Tuesday, January 10, 2012

Can Men and Women Be Friends?

I have this guy friend, Tony, I’ve known since high school.  We’ve seen each other a handful of times since we graduated 45 years ago but we’re emailers...not regularly but that’s much more my fault than his.

He’s a communicator.  If you ask him a question, you’re going to get a no-holds-barred answer.  He’s been reading this blog since Day One.  He never married and he’s curious about the Mr. or Ms. Right idea...or the idea that I could still be seeking one.

He gave up on casual dating over 25 years ago.  Now, this is not a dog or some whack job.  He’s extremely intelligent, personable, good looking, slim, and an excellent conversationalist.  

He always wanted to have children but felt he had to be financially stable before settling down.  Now, he knows what folly that is for most of us.  Eventually, he got the fathering need satisfied through his siblings’ children and I’m not sure he regrets not having his own.

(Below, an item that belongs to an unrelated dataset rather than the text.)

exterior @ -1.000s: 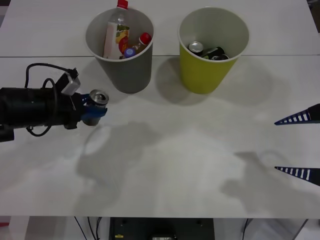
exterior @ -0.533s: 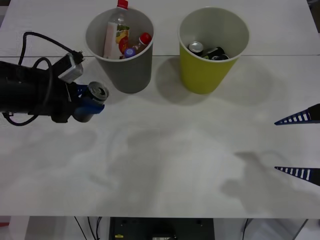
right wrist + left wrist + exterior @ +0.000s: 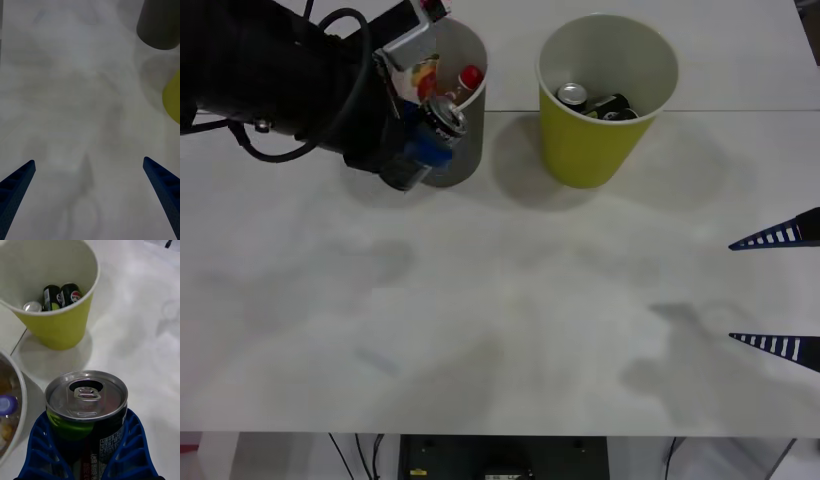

But, what about companionship?  I counter.  Don’t you miss that?  What about someone to go to the movies with or a play or dinner?

Tony says he finds female friendships problematic due to the inevitable sex or commitment issues that manifest themselves.  Almost always, the female expects commitment after sex.  Can’t argue with that.  But, he’s no player either....way too ethical for that.  So, he just doesn’t date.

He remembers in his 20s one of our classmate’s mother coming over to visit with his mom.  Her name was Edie and she was a recent widow.  The two women reminded him of school girls; they had so much fun together.  His mom asked Edie if she was going to remarry and he was stunned by her response, “I am not going to take care of another man!”

Now, she was in her 50s and, according to him, “HOT.”  Can you imagine a 25 year old male thinking a woman 30 years older was “hot?”  Even more shocking to him was the fact that she had absolutely no interest in being in another permanent relationship....and this was a long time ago when women choosing to be single was unheard of and certainly to be pitied.

I tell him I’m ambiguous about my relationship future.  Yeah, I like having men in my life.  I enjoy sharing stories and experiences.  Yet, I also love my independence.  If I don’t want to clean the house, I don’t.  If I want to stay up all night playing bridge online, I do it.  If I want to go to a tournament on the other side of the country, I do.  There’s no one to check in with....and that’s okay for now.

I’m content to date and see if these fledgling friendships develop into something more profound.  I’m not interested in muddying the waters with intimacy and commitment issues.

My guy friend does not believe that men and women can be ‘just’ friends unless the man is gay or the female is in a good marriage.  That hasn’t been my experience, though.  I’ve had and still do have men who are good friends and sex has never been an issue....at least, for me.  I’m probably naive, though.

Jim, one of my bridge partners, and I were talking the other night about our favorite mystery writers and I asked him if he read Robert Parker’s Spencer series.  He wasn’t familiar with it, so I explained what I really loved was the relationship between Spencer and Susan, his therapist girlfriend.

“What do you like about it?”

“They’re committed to each other.  They don’t sleep with other people and a lot of the time, they don’t sleep with each other.  They maintain separate residences and separate lives, but are clearly devoted to the relationship.”

“Yeah, but what if one of them wants to be with the other one and they don’t want to be?  How do they decide how much time to be together?  How do they resolve jealousy issues?  What if one of them is more independent than the other?”

“Jim....it’s fiction!  Definitely NOT real life!”